* _What the task asks_:
This task calls for every entry below to be repeated exactly.

(Records from a data collection)
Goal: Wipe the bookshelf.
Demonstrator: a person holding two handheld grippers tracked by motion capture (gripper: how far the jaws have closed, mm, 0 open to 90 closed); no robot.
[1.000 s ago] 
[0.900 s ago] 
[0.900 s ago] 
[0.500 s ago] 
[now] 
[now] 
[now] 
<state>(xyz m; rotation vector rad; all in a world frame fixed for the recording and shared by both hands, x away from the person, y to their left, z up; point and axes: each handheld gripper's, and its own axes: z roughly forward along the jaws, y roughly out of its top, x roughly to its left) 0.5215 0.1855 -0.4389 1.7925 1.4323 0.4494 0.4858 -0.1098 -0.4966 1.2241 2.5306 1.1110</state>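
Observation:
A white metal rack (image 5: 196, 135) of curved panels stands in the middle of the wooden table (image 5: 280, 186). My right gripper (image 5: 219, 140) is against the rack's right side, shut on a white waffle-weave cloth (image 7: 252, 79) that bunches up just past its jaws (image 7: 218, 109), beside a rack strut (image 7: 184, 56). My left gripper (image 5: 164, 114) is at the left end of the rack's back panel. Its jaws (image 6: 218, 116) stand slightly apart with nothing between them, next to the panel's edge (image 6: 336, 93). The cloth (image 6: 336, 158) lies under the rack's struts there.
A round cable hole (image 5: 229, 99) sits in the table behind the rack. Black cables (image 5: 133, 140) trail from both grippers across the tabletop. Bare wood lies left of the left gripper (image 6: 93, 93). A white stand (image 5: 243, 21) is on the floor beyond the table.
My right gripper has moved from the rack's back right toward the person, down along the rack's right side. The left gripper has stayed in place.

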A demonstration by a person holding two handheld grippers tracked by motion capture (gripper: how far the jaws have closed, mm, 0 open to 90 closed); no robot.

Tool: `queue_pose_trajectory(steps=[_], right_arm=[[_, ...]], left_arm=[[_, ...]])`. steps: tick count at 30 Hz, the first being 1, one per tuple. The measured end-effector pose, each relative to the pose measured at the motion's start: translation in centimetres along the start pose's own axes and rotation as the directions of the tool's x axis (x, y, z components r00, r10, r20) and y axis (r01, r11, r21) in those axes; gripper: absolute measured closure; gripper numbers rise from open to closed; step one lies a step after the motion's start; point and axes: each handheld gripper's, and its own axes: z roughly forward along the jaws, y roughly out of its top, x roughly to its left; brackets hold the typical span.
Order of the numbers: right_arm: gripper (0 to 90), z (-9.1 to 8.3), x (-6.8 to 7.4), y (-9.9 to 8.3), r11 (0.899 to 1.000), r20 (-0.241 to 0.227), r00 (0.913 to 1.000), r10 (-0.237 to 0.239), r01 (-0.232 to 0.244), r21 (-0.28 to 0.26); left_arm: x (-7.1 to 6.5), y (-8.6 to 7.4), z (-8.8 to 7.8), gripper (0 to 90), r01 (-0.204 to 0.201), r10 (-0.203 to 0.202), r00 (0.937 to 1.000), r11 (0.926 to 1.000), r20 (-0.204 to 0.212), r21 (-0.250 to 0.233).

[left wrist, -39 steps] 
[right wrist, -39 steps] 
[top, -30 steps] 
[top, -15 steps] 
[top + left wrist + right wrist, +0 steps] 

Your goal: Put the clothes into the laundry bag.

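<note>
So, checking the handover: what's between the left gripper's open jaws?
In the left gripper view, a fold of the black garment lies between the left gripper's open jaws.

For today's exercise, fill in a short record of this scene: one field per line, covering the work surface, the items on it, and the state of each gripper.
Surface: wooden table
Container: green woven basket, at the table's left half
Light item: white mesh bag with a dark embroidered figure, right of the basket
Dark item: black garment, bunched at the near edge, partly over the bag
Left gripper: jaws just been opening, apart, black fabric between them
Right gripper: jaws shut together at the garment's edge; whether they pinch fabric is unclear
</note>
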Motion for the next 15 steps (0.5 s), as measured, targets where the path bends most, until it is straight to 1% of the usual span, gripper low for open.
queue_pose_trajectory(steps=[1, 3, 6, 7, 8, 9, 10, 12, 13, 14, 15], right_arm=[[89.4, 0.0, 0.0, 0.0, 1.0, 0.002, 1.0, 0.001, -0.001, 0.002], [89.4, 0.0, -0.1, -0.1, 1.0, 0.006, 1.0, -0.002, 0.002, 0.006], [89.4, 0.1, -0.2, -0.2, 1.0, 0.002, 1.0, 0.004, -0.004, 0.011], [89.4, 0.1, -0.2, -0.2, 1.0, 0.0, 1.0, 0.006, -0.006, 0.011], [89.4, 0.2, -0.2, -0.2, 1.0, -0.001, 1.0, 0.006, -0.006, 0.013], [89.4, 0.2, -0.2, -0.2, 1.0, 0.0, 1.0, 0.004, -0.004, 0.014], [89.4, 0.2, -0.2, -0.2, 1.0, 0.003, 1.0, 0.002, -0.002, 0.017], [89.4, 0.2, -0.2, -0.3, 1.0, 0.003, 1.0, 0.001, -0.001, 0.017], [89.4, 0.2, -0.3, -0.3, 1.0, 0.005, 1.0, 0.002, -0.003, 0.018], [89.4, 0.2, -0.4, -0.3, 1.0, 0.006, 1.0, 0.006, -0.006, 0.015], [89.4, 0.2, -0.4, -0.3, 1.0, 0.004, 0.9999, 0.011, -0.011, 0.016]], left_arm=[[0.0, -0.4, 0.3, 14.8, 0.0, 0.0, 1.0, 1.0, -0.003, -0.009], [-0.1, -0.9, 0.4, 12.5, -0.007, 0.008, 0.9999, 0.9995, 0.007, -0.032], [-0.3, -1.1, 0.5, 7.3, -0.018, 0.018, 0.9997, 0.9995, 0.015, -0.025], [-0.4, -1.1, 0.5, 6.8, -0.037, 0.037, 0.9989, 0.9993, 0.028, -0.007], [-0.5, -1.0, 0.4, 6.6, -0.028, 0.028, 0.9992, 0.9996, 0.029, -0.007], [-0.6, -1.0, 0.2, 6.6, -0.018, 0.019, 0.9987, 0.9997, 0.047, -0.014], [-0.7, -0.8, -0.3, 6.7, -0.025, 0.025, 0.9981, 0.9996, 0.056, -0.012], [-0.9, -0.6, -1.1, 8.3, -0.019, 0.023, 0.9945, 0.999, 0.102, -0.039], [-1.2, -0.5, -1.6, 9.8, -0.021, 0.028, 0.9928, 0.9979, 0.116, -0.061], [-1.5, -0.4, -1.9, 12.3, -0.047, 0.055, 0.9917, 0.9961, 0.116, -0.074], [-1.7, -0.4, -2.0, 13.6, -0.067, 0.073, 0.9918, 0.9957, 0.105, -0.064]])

* _Reply_:
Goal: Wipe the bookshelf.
Demonstrator: a person holding two handheld grippers tracked by motion capture (gripper: how far the jaws have closed, mm, 0 open to 90 closed); no robot.
[1.000 s ago] 
[0.900 s ago] 
[0.900 s ago] 
[0.500 s ago] 
[now] 
[now] 
[now] 
<state>(xyz m; rotation vector rad; all in a world frame fixed for the recording and shared by both hands, x away from the person, y to their left, z up; point and axes: each handheld gripper's, and its own axes: z roughly forward along the jaws, y roughly out of its top, x roughly to its left) 0.5215 0.1855 -0.4389 1.7925 1.4323 0.4494 0.4858 -0.1098 -0.4966 1.2241 2.5306 1.1110</state>
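Observation:
A white metal rack (image 5: 196, 135) of curved panels stands in the middle of the wooden table (image 5: 280, 186). My right gripper (image 5: 219, 140) is against the rack's right side, shut on a white waffle-weave cloth (image 7: 252, 79) that bunches up just past its jaws (image 7: 218, 109), beside a rack strut (image 7: 184, 56). My left gripper (image 5: 164, 114) is at the left end of the rack's back panel. Its jaws (image 6: 218, 116) stand slightly apart with nothing between them, next to the panel's edge (image 6: 336, 93). The cloth (image 6: 336, 158) lies under the rack's struts there.
A round cable hole (image 5: 229, 99) sits in the table behind the rack. Black cables (image 5: 133, 140) trail from both grippers across the tabletop. Bare wood lies left of the left gripper (image 6: 93, 93). A white stand (image 5: 243, 21) is on the floor beyond the table.
My right gripper has moved from the rack's back right toward the person, down along the rack's right side. The left gripper has stayed in place.
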
A demonstration by a person holding two handheld grippers tracked by motion capture (gripper: how far the jaws have closed, mm, 0 open to 90 closed); no robot.

Tool: `queue_pose_trajectory(steps=[_], right_arm=[[_, ...]], left_arm=[[_, ...]])`. steps: tick count at 30 Hz, the first being 1, one per tuple. The measured end-effector pose, each relative to the pose measured at the motion's start: translation in centimetres along the start pose's own axes and rotation as the directions of the tool's x axis (x, y, z components r00, r10, r20) and y axis (r01, r11, r21) in those axes; gripper: absolute measured closure; gripper numbers rise from open to closed; step one lies a step after the motion's start; point and axes: each handheld gripper's, and its own axes: z roughly forward along the jaws, y roughly out of its top, x roughly to its left; brackets hold the typical span.
Order of the numbers: right_arm: gripper (0 to 90), z (-9.1 to 8.3), x (-6.8 to 7.4), y (-9.9 to 8.3), r11 (0.899 to 1.000), r20 (-0.241 to 0.227), r00 (0.913 to 1.000), r10 (-0.237 to 0.239), r01 (-0.232 to 0.244), r21 (-0.28 to 0.26); left_arm: x (-7.1 to 6.5), y (-8.6 to 7.4), z (-8.8 to 7.8), gripper (0 to 90), r01 (-0.204 to 0.201), r10 (-0.203 to 0.202), r00 (0.937 to 1.000), r11 (0.926 to 1.000), r20 (-0.204 to 0.212), r21 (-0.250 to 0.233).

[left wrist, -39 steps] 
[right wrist, -39 steps] 
[top, -30 steps] 
[top, -15 steps] 
[top + left wrist + right wrist, +0 steps] 

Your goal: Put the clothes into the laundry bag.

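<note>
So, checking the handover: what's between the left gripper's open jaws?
In the left gripper view, a fold of the black garment lies between the left gripper's open jaws.

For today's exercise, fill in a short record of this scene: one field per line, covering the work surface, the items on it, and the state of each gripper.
Surface: wooden table
Container: green woven basket, at the table's left half
Light item: white mesh bag with a dark embroidered figure, right of the basket
Dark item: black garment, bunched at the near edge, partly over the bag
Left gripper: jaws just been opening, apart, black fabric between them
Right gripper: jaws shut together at the garment's edge; whether they pinch fabric is unclear
</note>
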Motion for the next 15 steps (0.5 s), as measured, targets where the path bends most, until it is straight to 1% of the usual span, gripper low for open.
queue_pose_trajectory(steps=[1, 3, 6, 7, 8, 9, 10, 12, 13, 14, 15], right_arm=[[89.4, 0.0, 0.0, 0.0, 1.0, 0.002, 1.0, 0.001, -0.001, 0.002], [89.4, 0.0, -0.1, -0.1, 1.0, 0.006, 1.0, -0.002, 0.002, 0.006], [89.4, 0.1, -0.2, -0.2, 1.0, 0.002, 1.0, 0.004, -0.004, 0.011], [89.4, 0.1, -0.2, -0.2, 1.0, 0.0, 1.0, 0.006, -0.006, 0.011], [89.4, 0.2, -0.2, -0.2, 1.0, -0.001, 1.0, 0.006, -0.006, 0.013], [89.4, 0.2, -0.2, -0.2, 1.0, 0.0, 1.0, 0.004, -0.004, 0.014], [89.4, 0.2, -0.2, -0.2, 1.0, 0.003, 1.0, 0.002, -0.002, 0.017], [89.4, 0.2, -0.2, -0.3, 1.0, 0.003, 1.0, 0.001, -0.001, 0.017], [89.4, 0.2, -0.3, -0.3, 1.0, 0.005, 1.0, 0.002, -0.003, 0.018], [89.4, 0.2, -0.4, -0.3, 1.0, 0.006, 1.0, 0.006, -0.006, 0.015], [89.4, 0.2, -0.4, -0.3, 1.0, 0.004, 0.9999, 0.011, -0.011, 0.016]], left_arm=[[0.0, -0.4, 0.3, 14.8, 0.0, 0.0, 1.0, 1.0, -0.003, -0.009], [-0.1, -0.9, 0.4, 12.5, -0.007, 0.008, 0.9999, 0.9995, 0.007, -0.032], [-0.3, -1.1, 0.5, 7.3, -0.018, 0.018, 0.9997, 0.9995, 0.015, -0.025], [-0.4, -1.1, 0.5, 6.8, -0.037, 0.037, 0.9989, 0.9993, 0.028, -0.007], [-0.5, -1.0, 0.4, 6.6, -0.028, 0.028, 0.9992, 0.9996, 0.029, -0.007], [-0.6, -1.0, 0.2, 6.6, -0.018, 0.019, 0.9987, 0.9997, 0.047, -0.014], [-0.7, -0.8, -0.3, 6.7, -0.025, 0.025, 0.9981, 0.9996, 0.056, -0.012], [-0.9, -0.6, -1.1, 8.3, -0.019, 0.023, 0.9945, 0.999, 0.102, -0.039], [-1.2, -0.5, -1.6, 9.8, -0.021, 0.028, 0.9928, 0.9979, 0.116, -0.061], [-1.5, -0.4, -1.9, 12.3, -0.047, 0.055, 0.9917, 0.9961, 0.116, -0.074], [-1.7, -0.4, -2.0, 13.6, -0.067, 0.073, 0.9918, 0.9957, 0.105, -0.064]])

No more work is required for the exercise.